Problem description →
Where does the word "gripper" show up in the data? Please find each such line and copy it.
[Data segment]
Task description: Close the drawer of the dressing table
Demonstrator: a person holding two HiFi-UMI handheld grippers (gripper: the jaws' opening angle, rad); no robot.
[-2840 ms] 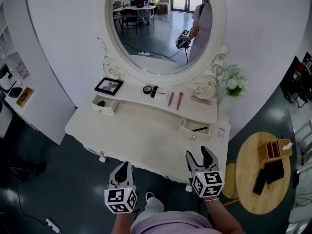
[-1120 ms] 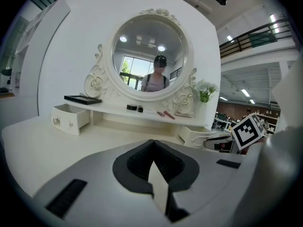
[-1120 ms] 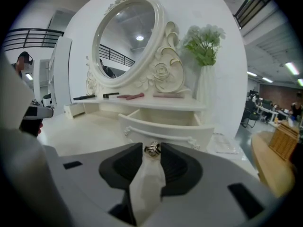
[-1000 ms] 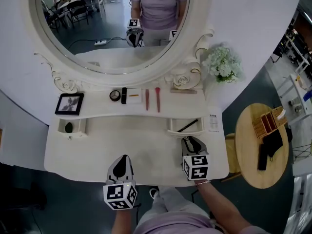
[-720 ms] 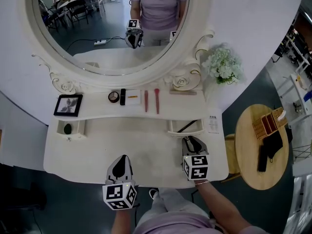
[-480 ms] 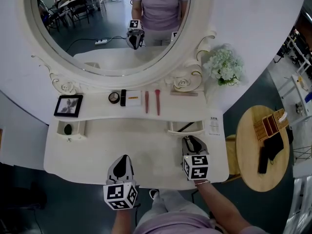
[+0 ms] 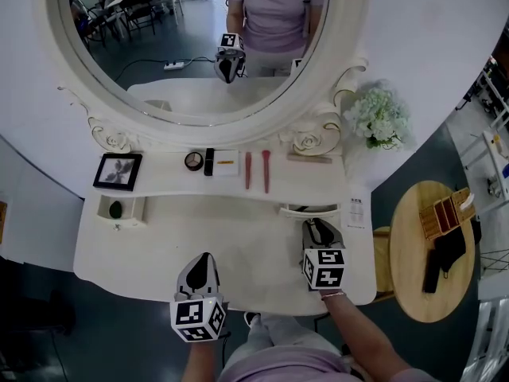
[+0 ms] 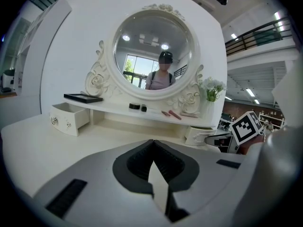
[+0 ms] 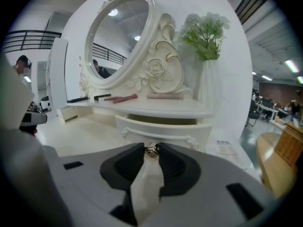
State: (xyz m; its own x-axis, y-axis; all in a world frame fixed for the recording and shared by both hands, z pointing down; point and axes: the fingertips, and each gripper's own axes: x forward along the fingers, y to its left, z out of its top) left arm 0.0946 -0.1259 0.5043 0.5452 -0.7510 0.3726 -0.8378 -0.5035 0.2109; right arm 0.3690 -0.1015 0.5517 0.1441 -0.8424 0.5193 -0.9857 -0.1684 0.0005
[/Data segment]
Answer to the problem →
Demonstrator: a person holding two HiFi-UMI handheld grippers (gripper: the jaws' opening angle, rad); no robot.
State: (xyz m; its own x-axis, y-axis; all in a world frame fixed for the recording and shared by both hands, z pointing down; point and axes: the fingertips, and each gripper's own axes: x forward along the fingers, y to its left, z out of its top) left arm 0.0946 -0.1259 0.5043 0.5452 -0.7510 0.3726 -0.8378 -0.5035 0.2109; right arm 0.3690 -0.1015 0.5517 0.1441 -0.8424 0.5193 -0.9857 -0.1684 0.0005

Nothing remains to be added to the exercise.